BRIEF DESCRIPTION OF THE DRAWINGS

FIG. 1 is a schematic diagram illustrating a network management device in some embodiments of the present disclosure.

FIG. 2 is a flow chart illustrating a method for updating rules in some embodiments of the present disclosure.

FIG. 3 is a flowchart illustrating steps included in one of the steps in the method for updating rules in some embodiments of the present disclosure.

FIG. 4 is a schematic diagram illustrating a relationship between new rule quantities and time in some embodiments of the present disclosure.

FIG. 5 is a schematic diagram illustrating a relationship between average rule quantities and time in some embodiments of the present disclosure.

DETAILED DESCRIPTION

In cooperation with the attached drawings, the technical contents and detailed description of the present disclosure are described hereinafter based on multiple embodiments, being not used to limit its executing scope. Any equivalent variation and modification made based on appended claims is all covered by the claims claimed by the present disclosure.

Reference is made to FIG. 1, which is a schematic diagram illustrating a network management device 100 in some embodiments of the present disclosure. The network management device 100 can be implemented by any network relay device (e.g., a router or a switch, etc.) and connected to multiple network devices 200a-200n. As shown in FIG. 1, the network management device 100 includes a transceiver circuit 110, a memory 120, and a processor 130. The processor 130 is coupled to the transceiver circuit 110 and the memory 120.

In this embodiment, the transceiver circuit 110 sequentially captures multiple packet sets respectively transmitted by the network devices 200a-200n in multiple scanning time periods which is sequentially arranged, where the multiple scanning time periods have respective sequence numbers, where the respective sequence numbers of the multiple scanning time periods indicate respective arrangement orders (i.e., the earlier scanning time period has a smaller sequence number), where n is any positive integer without special restriction. In other words, each packet set is transmitted to the transceiver circuit 110 by the network devices 200a-200n in each scanning time period. Multiple scanning time periods have a sort order. In detail, the transceiver circuit 110 collects all packets transmitted by the network devices 200a-200n in each scanning time period as a packet set.

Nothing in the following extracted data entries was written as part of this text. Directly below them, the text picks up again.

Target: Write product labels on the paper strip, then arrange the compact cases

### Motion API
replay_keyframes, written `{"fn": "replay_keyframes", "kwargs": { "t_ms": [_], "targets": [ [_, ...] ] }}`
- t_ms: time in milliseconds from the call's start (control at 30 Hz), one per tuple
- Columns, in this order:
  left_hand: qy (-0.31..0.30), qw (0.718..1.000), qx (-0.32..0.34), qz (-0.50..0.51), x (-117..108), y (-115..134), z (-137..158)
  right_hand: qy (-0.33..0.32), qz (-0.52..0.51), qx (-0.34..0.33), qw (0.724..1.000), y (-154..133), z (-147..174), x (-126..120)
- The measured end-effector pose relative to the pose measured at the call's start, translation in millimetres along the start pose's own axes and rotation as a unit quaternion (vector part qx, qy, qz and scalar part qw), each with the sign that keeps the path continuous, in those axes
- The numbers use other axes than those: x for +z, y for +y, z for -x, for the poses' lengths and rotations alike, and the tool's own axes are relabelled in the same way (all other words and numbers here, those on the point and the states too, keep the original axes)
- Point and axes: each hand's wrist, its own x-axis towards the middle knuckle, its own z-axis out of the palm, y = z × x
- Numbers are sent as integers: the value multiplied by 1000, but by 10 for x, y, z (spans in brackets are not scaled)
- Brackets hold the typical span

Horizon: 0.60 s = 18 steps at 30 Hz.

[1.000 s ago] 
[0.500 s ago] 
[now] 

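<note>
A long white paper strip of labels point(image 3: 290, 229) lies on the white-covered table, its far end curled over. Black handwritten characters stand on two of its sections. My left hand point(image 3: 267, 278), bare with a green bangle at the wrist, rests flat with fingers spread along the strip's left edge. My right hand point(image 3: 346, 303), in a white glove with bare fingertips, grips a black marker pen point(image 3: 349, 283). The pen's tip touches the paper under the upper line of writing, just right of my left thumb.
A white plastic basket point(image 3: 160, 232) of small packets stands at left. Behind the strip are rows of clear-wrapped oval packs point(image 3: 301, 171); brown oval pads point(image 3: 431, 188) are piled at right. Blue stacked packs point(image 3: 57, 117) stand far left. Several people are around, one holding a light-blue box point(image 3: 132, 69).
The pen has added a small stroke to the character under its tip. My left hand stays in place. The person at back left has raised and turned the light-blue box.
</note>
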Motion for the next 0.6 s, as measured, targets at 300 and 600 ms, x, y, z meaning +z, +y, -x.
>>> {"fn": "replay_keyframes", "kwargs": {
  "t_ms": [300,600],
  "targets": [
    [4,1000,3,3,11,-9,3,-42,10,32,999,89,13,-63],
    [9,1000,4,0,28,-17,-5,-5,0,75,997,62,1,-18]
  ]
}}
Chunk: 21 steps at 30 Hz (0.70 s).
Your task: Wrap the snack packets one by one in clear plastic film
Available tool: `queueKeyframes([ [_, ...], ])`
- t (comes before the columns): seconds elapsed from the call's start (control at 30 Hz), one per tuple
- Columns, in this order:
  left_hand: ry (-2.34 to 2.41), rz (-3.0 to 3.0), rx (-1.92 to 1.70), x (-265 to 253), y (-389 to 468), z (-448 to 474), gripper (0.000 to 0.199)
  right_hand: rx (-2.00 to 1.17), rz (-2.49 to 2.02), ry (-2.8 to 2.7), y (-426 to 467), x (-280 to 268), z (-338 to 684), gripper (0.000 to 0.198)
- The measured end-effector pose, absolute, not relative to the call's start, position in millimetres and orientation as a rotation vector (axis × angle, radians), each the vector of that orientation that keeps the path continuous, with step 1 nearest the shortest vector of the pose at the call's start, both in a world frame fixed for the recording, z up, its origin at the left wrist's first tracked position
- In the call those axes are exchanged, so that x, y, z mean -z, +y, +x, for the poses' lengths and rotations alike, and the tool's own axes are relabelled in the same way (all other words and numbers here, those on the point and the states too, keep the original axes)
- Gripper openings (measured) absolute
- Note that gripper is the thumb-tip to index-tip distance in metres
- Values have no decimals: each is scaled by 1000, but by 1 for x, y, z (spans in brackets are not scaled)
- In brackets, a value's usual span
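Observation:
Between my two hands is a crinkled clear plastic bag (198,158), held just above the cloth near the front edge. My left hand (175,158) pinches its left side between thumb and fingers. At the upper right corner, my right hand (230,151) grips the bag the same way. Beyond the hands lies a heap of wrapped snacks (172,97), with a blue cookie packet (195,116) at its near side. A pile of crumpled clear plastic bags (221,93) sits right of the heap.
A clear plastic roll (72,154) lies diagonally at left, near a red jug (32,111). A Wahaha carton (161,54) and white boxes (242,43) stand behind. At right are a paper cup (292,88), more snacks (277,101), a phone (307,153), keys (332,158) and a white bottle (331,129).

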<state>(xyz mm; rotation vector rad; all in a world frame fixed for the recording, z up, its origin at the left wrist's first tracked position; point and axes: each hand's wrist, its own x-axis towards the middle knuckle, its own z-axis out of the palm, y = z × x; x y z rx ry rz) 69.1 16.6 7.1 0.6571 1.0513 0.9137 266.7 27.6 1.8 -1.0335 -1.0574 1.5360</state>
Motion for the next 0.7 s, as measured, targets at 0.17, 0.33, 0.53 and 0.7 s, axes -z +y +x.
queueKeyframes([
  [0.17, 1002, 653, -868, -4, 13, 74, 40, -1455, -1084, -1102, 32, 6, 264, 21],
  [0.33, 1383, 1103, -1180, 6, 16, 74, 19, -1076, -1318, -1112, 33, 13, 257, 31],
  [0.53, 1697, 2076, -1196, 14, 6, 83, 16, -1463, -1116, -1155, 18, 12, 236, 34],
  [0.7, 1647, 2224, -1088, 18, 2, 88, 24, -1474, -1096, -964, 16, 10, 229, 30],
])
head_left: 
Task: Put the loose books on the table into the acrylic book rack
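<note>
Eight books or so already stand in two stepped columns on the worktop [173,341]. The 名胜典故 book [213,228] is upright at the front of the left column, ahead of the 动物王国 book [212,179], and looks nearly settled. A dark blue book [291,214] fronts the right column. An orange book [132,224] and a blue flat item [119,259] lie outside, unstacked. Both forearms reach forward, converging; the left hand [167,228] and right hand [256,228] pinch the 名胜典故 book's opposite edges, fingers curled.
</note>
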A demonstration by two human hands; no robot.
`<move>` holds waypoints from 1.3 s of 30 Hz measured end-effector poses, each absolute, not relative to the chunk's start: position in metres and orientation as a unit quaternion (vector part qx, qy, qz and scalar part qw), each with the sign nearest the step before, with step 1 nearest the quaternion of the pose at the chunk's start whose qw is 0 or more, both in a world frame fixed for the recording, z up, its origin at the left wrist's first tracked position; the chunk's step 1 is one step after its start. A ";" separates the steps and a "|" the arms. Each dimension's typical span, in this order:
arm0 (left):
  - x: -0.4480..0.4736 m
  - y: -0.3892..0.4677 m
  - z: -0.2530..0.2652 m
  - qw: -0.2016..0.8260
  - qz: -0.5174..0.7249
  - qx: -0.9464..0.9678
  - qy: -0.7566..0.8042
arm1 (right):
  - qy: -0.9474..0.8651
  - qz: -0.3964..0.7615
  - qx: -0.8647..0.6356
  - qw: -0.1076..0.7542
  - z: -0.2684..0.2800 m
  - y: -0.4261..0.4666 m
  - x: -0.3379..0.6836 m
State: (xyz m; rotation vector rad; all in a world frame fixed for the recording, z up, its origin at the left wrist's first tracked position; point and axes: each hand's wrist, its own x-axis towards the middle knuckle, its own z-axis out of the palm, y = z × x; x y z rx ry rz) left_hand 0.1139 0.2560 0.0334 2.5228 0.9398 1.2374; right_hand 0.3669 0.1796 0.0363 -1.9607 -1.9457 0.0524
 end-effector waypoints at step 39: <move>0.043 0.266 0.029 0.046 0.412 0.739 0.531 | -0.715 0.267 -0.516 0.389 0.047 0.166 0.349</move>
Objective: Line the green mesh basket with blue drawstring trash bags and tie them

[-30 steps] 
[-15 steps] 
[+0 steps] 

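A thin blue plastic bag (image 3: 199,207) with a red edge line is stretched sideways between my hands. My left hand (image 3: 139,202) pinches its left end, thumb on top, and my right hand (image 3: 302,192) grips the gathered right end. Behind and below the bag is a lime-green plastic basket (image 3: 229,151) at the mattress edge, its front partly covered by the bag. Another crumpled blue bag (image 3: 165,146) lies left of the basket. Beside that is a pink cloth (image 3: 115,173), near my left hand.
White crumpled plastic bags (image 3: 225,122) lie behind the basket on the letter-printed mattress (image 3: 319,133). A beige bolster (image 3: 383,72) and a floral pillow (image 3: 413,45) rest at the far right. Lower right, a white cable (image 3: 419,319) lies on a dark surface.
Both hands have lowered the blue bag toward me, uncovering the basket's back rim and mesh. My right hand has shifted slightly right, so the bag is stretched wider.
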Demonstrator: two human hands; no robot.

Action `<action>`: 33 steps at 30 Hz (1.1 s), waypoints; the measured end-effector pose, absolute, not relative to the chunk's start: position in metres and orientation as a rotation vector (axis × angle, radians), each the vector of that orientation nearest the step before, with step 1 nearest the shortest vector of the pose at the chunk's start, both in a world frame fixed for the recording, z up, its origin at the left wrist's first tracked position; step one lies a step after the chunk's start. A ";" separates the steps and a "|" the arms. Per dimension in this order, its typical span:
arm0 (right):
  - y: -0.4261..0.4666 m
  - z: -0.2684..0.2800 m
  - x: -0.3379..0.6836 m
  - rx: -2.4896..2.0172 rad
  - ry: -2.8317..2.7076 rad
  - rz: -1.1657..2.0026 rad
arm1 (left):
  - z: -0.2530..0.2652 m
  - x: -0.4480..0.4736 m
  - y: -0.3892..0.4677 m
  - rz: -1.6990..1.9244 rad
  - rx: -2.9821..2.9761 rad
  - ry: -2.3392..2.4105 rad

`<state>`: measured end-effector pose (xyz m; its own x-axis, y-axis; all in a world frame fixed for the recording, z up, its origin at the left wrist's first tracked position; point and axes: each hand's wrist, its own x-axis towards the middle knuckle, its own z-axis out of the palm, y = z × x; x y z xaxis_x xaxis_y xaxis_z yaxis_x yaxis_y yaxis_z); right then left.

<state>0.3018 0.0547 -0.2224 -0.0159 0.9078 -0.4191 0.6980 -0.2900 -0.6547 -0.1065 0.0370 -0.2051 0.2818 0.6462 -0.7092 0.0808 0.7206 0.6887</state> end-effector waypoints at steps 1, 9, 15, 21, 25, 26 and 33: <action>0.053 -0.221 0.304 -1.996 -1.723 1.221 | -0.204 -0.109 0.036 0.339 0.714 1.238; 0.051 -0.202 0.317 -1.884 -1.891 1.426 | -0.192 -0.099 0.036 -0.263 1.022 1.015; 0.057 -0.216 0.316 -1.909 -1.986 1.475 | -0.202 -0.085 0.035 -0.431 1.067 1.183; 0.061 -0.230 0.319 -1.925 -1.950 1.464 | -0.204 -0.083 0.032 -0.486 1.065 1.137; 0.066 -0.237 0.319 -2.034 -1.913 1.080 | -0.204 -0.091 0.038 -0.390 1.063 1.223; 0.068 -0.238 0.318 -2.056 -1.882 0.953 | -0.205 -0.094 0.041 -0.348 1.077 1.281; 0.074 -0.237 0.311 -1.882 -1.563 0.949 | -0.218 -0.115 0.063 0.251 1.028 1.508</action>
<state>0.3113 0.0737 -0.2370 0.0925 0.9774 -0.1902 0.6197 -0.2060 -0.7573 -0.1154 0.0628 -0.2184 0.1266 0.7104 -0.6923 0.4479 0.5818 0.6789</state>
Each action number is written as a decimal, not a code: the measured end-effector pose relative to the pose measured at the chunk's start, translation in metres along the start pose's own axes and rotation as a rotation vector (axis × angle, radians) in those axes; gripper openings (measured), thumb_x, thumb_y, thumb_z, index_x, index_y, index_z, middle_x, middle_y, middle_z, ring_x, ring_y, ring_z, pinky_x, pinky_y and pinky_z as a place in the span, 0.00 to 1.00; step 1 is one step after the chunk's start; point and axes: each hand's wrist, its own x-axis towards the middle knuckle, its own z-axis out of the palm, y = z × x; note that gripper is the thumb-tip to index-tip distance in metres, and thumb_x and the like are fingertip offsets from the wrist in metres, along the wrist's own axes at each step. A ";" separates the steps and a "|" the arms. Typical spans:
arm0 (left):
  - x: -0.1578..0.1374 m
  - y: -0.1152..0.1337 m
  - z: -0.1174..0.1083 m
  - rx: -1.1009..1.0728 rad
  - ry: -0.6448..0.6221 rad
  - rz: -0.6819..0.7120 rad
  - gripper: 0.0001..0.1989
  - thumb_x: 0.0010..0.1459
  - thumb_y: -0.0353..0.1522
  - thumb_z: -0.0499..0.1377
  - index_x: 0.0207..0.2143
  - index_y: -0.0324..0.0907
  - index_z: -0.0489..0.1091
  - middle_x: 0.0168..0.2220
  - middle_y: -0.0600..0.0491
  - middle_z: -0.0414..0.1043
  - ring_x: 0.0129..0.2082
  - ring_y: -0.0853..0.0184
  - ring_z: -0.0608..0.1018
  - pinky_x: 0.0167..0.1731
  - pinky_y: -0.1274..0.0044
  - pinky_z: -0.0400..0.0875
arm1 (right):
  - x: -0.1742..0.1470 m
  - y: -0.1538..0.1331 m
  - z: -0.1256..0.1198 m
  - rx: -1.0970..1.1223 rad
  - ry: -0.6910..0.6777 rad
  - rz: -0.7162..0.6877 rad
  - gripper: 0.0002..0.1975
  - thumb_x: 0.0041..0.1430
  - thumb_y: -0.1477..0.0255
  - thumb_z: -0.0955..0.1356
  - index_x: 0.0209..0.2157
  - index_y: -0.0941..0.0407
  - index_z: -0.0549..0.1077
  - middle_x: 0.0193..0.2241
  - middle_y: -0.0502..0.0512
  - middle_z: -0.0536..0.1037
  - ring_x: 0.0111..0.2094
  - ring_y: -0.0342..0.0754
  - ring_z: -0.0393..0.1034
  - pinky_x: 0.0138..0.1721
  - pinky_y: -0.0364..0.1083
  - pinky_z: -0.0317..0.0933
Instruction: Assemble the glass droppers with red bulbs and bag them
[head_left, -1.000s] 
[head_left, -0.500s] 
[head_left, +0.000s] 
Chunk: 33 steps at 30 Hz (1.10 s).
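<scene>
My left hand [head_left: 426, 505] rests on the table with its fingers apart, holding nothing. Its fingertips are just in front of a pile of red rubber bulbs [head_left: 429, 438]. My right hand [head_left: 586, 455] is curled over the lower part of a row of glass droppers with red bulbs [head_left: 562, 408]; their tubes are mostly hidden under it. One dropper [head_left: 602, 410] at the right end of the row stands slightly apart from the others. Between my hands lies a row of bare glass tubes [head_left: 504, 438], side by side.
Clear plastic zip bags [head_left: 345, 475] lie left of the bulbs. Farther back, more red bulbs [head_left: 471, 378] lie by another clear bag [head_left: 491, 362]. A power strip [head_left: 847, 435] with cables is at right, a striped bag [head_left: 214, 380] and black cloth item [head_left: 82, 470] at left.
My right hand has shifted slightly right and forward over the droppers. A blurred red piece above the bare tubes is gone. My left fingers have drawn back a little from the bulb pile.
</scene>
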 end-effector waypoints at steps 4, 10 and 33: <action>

In some embodiments, the transceiver circuit 110 can be one of a transmitter circuit, an analog-to-digital converter, a digital-to-analog converter, a low-noise amplifier, a mixer, a filter, an impedance matcher, a transmission line, a power amplifier, one or more antenna circuits, and local storage media elements, either along or in a combination thereof. In some embodiments, the network devices 200a-200n can be implemented by any network terminal (e.g., a personal desktop computer, a mobile phone, a tablet computer, or a server, etc.), and connected to the transceiver circuit 110 in a wired or wireless method.

In this embodiment, the memory 120 stores multiple instructions and a packet processing rule table 121. The packet processing rule table 121 stores multiple first packet processing rules. The processor 120 performs detailed steps described in subsequent paragraphs based on these instructions. In some embodiments, these instructions can be corresponding software or firmware instruction programs. In some embodiments, the first packet processing rule indicates a rule to be applied in a current network. In some embodiments, the first packet processing rule can be implemented by any type of network packet rule (e.g., a network access control list rule (ACL rule)). In some embodiments, the first packet processing rule includes a field for a source device, a field for a destination device, a field for a destination port, a field for a protocol, and a field for a corresponding data flow number.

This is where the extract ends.